▶ _Dataset section_

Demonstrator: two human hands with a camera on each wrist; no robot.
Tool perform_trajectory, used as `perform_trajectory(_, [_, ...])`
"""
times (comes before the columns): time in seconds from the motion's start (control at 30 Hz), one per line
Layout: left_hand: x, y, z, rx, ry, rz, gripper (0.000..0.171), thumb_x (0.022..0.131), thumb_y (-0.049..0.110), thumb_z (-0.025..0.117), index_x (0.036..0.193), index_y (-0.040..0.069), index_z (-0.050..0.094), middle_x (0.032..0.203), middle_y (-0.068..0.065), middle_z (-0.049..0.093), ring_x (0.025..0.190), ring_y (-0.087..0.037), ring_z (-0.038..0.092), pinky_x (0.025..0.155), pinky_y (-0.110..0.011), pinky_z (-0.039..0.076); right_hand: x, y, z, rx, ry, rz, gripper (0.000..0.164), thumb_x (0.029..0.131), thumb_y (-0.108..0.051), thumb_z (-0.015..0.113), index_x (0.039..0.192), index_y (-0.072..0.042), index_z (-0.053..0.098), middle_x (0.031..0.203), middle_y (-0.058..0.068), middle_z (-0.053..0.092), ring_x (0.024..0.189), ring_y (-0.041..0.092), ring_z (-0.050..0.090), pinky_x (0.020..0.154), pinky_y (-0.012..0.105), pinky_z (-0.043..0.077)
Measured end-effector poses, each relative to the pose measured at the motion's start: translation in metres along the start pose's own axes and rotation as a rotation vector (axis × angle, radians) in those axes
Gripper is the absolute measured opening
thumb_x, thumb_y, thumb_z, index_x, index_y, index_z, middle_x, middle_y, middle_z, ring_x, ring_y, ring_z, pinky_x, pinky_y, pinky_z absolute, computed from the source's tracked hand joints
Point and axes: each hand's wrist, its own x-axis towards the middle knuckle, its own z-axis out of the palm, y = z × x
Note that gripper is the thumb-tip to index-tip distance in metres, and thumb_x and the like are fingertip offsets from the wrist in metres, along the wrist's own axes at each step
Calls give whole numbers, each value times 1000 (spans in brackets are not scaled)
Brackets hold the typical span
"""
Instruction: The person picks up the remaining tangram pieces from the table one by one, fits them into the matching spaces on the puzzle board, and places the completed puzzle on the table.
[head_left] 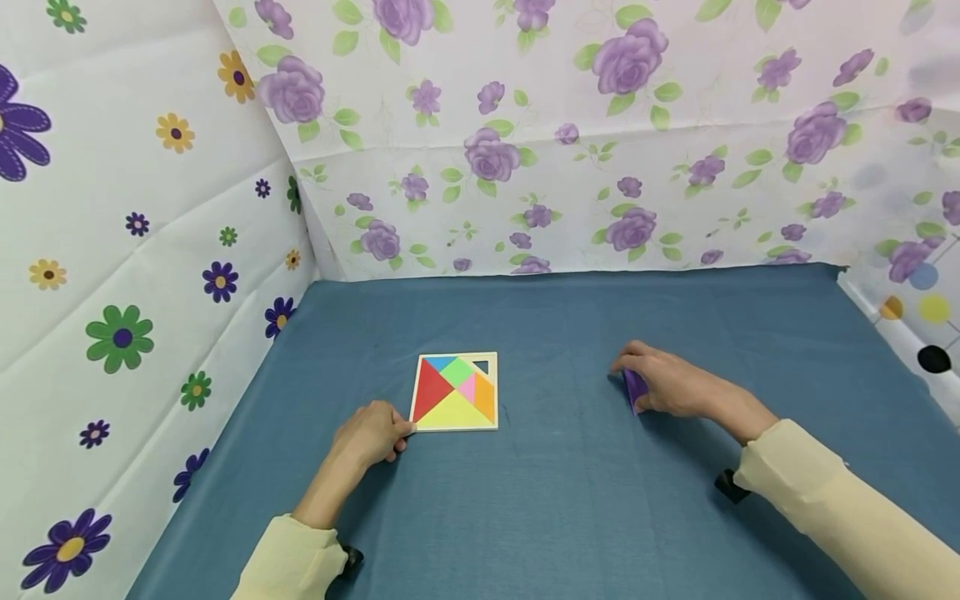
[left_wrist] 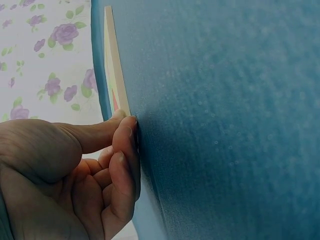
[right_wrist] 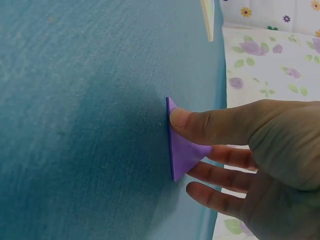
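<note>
A square tangram tray (head_left: 496, 408) lies left of the middle of the table, with red, yellow, blue, green, pink and orange pieces in it. At its upper right corner a small dark triangular gap shows. My left hand (head_left: 372, 434) pinches the tray's near left corner between thumb and index finger; the left wrist view shows the pale tray edge (left_wrist: 117, 65) at the fingertips. Well to the right, my right hand (head_left: 672, 382) holds a purple triangle piece (right_wrist: 185, 152), thumb on its face and fingers behind. Its long edge is at or close to the cloth.
A blue cloth (head_left: 540, 517) covers the table. Behind it hangs a white sheet with purple roses (head_left: 491, 154), and at the left a white sheet with daisies (head_left: 120, 337). Dark wrist-worn devices (head_left: 731, 486) show beneath both cuffs.
</note>
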Motion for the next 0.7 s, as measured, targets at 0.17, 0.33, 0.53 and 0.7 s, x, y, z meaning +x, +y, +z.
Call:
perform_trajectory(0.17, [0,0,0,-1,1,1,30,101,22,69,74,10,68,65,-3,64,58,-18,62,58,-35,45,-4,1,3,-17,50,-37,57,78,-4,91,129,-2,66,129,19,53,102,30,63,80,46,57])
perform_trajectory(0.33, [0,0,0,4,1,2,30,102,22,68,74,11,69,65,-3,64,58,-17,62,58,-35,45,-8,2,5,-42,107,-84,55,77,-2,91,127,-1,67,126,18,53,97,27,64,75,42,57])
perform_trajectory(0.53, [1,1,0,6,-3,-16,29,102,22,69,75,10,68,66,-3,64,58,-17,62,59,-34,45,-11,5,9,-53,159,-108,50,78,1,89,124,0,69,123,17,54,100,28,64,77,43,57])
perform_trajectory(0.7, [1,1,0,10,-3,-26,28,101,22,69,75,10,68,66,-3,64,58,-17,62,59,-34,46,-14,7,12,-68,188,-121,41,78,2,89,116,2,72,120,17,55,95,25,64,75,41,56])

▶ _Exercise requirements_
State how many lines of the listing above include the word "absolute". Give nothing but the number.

▶ _Result of this exercise_
2